Task to carry out:
The reply should consist of the full listing, repeated word for word.
────────────────────────────────────────
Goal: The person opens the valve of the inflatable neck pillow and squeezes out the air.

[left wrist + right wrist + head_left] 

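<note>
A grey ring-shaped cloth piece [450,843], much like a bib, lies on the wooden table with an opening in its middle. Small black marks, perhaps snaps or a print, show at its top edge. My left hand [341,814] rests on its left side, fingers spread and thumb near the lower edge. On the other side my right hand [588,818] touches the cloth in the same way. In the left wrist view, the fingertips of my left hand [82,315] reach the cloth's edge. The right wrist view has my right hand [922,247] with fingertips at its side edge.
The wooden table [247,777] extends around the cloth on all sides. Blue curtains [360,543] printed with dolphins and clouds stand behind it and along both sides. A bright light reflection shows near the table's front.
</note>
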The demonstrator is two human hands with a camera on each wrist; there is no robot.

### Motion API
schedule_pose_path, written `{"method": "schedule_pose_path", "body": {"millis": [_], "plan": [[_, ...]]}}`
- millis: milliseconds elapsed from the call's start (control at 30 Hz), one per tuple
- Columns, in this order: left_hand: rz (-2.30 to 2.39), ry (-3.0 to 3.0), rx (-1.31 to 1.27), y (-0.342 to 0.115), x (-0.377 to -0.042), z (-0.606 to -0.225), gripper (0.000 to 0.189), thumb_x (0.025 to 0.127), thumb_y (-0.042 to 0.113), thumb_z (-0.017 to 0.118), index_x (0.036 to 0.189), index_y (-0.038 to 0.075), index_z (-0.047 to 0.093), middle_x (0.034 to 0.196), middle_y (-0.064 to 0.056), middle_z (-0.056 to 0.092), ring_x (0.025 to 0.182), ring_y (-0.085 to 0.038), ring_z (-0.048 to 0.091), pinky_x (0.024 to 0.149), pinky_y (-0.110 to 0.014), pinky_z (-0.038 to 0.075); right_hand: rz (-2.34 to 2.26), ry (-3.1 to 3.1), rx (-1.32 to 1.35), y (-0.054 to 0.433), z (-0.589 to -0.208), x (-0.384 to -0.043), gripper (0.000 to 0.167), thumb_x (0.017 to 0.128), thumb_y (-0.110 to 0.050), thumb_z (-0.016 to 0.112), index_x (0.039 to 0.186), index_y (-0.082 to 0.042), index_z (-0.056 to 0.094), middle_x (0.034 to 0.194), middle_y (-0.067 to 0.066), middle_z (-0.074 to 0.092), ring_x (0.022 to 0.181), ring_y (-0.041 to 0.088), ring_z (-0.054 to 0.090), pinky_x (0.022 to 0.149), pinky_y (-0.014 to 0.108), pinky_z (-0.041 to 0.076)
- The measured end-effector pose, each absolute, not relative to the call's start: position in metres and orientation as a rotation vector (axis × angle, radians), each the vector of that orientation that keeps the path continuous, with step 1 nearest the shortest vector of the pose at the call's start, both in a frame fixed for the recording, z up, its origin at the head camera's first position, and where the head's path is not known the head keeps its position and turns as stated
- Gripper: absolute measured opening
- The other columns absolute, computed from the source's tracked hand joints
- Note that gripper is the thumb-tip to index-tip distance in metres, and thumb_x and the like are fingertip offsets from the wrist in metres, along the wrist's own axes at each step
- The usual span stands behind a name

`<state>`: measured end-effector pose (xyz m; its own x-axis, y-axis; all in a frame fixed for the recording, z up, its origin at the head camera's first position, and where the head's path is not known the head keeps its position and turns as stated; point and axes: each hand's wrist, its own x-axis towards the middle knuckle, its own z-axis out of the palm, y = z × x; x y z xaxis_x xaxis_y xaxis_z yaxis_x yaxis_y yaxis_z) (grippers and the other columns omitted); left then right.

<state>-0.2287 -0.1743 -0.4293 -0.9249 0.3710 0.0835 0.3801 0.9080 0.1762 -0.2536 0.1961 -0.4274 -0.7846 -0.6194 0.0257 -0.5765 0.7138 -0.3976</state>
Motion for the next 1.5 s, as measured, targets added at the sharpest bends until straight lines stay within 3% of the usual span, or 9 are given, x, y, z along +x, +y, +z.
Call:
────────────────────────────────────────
Solution to the exercise:
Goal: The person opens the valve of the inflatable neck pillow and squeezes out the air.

[left wrist + right wrist + head_left] 

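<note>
A grey ring-shaped cloth piece [450,843], much like a bib, lies on the wooden table with an opening in its middle. Small black marks, perhaps snaps or a print, show at its top edge. My left hand [341,814] rests on its left side, fingers spread and thumb near the lower edge. On the other side my right hand [588,818] touches the cloth in the same way. In the left wrist view, the fingertips of my left hand [82,315] reach the cloth's edge. The right wrist view has my right hand [922,247] with fingertips at its side edge.
The wooden table [247,777] extends around the cloth on all sides. Blue curtains [360,543] printed with dolphins and clouds stand behind it and along both sides. A bright light reflection shows near the table's front.
</note>
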The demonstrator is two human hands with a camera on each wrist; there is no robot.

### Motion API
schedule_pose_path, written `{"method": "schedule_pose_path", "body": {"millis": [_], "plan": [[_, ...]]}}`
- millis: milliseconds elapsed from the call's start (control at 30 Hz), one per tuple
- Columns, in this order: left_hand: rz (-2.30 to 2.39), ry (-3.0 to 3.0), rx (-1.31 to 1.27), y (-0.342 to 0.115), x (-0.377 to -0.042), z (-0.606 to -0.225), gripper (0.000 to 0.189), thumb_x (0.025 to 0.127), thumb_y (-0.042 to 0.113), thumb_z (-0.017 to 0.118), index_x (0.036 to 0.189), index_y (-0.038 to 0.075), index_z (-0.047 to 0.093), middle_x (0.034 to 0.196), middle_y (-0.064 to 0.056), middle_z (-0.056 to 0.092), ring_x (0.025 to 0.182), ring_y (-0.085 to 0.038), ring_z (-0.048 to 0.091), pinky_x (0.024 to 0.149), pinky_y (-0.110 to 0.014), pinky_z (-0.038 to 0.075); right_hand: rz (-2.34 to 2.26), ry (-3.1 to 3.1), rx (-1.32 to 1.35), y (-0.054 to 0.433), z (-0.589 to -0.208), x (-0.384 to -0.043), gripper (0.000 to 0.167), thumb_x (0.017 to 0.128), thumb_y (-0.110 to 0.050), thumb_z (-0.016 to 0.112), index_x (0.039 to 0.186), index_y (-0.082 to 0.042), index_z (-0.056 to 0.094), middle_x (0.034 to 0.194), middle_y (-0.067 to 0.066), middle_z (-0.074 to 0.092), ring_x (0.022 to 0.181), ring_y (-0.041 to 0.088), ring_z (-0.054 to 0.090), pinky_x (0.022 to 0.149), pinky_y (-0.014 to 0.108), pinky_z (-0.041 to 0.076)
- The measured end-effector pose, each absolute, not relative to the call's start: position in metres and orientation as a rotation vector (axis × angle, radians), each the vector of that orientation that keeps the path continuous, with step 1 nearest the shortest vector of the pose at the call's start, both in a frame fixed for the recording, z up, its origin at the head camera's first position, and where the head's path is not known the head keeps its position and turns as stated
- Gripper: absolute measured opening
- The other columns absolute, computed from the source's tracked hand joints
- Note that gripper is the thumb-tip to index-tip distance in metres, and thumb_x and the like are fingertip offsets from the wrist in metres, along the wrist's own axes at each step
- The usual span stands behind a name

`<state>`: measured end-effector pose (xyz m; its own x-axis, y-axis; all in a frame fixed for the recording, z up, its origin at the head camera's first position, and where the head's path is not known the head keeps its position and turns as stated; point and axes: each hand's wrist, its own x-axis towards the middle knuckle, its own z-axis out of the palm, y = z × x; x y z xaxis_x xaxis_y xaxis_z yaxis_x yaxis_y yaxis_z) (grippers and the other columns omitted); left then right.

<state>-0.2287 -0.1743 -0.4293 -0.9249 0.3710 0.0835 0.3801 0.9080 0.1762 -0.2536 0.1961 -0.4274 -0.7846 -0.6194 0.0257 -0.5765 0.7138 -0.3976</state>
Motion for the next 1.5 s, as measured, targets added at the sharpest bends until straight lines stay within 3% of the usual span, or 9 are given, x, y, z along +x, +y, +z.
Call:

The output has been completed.